● What is expected
State how many lines in the records hold the word "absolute", giving the number and no other text.

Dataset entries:
********
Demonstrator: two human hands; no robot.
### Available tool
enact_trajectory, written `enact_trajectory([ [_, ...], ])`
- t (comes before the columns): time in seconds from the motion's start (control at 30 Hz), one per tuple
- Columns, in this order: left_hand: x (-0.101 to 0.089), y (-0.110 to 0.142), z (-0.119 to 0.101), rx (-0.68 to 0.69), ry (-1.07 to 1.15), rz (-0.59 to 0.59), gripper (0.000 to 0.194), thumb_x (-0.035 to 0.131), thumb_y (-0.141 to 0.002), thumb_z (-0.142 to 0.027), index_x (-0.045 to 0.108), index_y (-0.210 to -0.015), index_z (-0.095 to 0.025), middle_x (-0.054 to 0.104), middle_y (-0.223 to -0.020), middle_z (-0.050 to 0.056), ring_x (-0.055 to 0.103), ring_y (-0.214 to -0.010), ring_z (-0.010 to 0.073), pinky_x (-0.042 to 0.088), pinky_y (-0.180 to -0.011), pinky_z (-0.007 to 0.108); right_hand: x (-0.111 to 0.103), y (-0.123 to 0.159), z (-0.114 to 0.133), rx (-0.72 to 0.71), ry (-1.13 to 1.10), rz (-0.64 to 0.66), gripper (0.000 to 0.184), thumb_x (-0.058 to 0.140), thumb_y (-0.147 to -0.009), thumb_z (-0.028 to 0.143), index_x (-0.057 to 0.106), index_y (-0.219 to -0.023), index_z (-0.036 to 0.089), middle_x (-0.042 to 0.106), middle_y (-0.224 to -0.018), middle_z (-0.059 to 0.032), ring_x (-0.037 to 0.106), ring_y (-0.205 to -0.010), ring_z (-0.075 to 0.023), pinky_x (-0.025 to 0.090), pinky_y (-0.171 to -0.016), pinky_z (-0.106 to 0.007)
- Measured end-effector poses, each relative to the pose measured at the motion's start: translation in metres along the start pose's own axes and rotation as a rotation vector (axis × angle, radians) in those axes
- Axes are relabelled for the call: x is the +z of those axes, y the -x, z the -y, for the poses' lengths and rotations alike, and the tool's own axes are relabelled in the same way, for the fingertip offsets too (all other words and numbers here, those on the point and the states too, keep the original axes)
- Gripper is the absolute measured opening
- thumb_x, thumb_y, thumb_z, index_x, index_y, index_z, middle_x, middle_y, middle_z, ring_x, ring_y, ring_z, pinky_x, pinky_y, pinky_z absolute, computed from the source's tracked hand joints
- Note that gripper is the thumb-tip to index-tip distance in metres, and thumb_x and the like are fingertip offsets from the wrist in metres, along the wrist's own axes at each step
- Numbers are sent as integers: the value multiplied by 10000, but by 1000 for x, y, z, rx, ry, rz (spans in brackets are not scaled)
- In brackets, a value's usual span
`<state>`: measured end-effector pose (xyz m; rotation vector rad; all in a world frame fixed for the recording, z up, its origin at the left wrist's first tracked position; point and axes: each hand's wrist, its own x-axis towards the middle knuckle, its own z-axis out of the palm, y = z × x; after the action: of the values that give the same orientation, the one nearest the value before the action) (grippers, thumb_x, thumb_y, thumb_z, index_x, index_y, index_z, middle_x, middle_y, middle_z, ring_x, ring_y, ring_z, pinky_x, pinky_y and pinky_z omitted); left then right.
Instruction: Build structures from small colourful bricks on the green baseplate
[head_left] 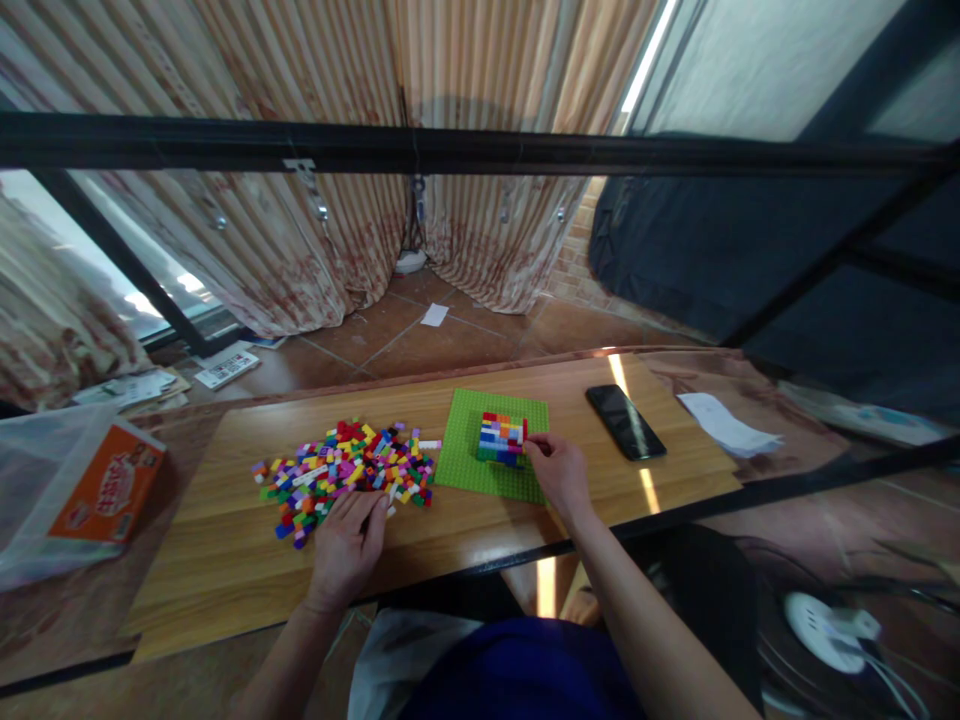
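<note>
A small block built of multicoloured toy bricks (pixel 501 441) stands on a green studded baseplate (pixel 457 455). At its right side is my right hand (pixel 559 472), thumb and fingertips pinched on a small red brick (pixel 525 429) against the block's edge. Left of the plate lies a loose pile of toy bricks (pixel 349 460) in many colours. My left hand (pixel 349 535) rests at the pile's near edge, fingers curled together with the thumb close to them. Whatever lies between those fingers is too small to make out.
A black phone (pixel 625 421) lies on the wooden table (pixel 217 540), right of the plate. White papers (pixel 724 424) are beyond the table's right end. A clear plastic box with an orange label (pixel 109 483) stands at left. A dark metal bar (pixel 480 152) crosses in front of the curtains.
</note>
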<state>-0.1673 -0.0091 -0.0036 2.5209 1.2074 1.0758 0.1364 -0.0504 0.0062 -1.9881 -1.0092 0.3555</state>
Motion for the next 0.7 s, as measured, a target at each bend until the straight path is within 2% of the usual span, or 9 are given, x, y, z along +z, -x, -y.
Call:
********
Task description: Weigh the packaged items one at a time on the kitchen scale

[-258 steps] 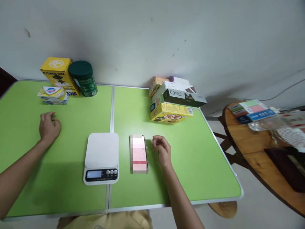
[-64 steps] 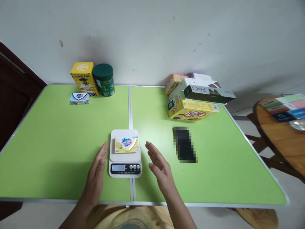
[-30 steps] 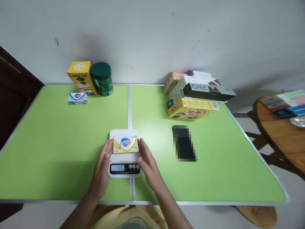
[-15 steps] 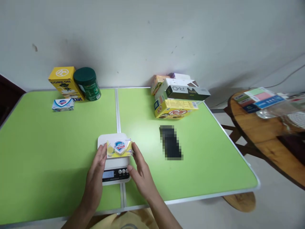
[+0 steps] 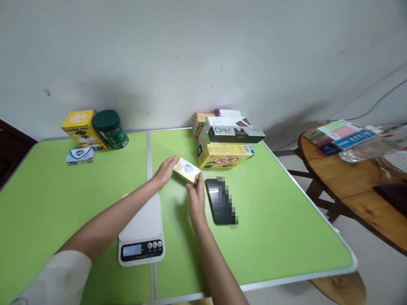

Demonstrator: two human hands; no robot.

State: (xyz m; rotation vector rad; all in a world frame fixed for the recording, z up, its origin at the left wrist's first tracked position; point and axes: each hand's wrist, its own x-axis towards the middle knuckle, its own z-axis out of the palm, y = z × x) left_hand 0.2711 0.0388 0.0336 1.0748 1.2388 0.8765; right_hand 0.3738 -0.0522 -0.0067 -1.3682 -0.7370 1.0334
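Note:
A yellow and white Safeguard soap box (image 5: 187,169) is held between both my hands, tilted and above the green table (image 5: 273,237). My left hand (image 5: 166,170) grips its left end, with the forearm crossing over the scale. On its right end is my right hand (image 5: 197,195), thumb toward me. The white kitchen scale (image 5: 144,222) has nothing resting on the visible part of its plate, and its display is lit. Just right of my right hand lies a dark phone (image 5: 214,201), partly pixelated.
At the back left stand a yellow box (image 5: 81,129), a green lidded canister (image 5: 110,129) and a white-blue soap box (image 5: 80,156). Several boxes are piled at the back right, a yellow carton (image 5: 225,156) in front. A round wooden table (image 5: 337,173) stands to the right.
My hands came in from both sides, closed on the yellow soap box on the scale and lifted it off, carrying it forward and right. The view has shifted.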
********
● Expected answer
2